WHAT YOU HAVE TO DO >> Beginning with the first line and ending with the one containing "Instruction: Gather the", copy the lines of the listing below exactly; omit everything else.

(Beginning of DATA BELOW)

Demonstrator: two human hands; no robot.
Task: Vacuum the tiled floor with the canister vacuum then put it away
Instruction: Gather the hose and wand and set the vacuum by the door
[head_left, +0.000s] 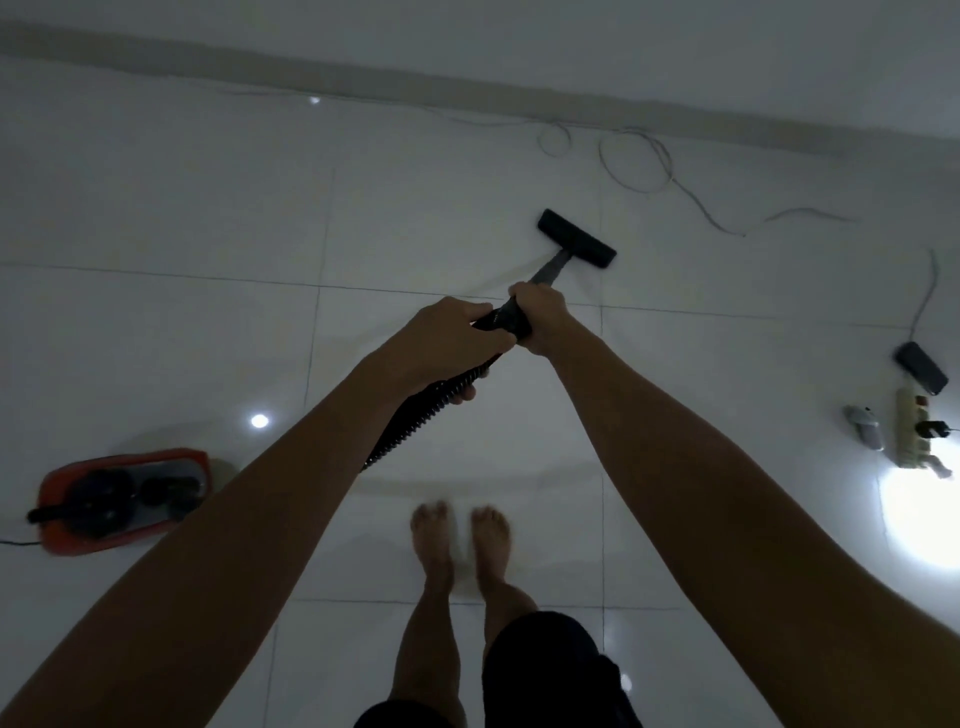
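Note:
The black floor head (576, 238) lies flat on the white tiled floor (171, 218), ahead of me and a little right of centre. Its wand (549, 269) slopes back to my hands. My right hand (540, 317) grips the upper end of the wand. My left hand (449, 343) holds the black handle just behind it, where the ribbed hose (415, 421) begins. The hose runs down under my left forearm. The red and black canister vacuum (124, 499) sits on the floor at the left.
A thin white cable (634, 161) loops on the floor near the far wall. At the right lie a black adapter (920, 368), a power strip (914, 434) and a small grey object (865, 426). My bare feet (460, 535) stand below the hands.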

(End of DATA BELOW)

EXERCISE SOLUTION >>
Demonstrator: two human hands; no robot.
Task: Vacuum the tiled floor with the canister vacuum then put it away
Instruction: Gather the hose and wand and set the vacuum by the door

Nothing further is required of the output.